What this task involves:
Reproduce the data in full, exactly.

Available data:
►

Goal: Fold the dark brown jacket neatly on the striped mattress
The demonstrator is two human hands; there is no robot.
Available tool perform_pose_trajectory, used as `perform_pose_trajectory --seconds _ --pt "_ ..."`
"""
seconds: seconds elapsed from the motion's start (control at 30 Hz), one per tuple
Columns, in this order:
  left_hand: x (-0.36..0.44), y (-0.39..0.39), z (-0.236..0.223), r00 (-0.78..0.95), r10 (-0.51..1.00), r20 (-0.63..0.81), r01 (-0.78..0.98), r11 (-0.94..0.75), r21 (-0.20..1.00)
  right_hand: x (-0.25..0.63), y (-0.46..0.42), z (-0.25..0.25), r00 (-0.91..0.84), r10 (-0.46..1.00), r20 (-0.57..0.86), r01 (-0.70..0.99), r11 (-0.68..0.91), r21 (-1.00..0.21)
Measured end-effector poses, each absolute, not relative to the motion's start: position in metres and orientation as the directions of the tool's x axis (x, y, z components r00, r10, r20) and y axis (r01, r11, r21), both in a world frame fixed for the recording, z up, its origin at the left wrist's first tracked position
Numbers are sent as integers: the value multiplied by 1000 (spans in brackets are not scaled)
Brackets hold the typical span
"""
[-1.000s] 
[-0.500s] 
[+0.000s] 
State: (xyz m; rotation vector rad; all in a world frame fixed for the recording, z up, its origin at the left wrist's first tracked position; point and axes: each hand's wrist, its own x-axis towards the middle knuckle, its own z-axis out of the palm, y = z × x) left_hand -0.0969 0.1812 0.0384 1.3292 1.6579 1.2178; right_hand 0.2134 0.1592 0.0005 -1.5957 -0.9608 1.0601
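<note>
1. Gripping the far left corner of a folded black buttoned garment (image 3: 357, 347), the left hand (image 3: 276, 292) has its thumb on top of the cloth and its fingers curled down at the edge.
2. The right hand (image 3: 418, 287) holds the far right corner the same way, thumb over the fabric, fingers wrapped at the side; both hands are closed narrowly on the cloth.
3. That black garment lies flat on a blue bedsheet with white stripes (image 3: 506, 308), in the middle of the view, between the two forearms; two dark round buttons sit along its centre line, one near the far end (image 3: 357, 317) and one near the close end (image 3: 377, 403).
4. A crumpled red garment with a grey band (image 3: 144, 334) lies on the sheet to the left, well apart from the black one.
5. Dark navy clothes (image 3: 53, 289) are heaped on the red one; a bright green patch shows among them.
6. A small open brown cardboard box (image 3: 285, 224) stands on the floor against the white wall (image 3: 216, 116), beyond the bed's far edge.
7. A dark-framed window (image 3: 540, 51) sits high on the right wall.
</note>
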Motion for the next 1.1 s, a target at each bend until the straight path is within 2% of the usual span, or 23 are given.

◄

Exercise result:
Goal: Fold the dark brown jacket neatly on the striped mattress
The demonstrator is two human hands; there is no robot.
Available tool perform_pose_trajectory, used as `perform_pose_trajectory --seconds _ --pt "_ ..."`
"""
seconds: seconds elapsed from the motion's start (control at 30 Hz), one per tuple
Columns, in this order:
  left_hand: x (-0.36..0.44), y (-0.39..0.39), z (-0.236..0.223), r00 (-0.78..0.95), r10 (-0.51..1.00), r20 (-0.63..0.81), r01 (-0.78..0.98), r11 (-0.94..0.75), r21 (-0.20..1.00)
  right_hand: x (-0.25..0.63), y (-0.46..0.42), z (-0.25..0.25), r00 (-0.91..0.84), r10 (-0.46..1.00), r20 (-0.57..0.86), r01 (-0.70..0.99), r11 (-0.68..0.91), r21 (-1.00..0.21)
Measured end-effector poses, each absolute, not relative to the motion's start: position in metres and orientation as the directions of the tool's x axis (x, y, z components r00, r10, r20) and y axis (r01, r11, r21), both in a world frame fixed for the recording, z up, its origin at the left wrist's first tracked position
Numbers are sent as integers: the value multiplied by 1000 (spans in brackets are not scaled)
Brackets hold the typical span
"""
[-1.000s] 
[-0.500s] 
[+0.000s] 
State: (xyz m; rotation vector rad; all in a world frame fixed for the recording, z up, its origin at the left wrist's first tracked position; point and axes: each hand's wrist, its own x-axis towards the middle knuckle, its own z-axis out of the palm, y = z × x) left_hand -0.0969 0.1812 0.0384 1.3292 1.6579 1.2178; right_hand 0.2134 0.1592 0.0005 -1.5957 -0.9608 1.0601
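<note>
1. Gripping the far left corner of a folded black buttoned garment (image 3: 357, 347), the left hand (image 3: 276, 292) has its thumb on top of the cloth and its fingers curled down at the edge.
2. The right hand (image 3: 418, 287) holds the far right corner the same way, thumb over the fabric, fingers wrapped at the side; both hands are closed narrowly on the cloth.
3. That black garment lies flat on a blue bedsheet with white stripes (image 3: 506, 308), in the middle of the view, between the two forearms; two dark round buttons sit along its centre line, one near the far end (image 3: 357, 317) and one near the close end (image 3: 377, 403).
4. A crumpled red garment with a grey band (image 3: 144, 334) lies on the sheet to the left, well apart from the black one.
5. Dark navy clothes (image 3: 53, 289) are heaped on the red one; a bright green patch shows among them.
6. A small open brown cardboard box (image 3: 285, 224) stands on the floor against the white wall (image 3: 216, 116), beyond the bed's far edge.
7. A dark-framed window (image 3: 540, 51) sits high on the right wall.
</note>
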Motion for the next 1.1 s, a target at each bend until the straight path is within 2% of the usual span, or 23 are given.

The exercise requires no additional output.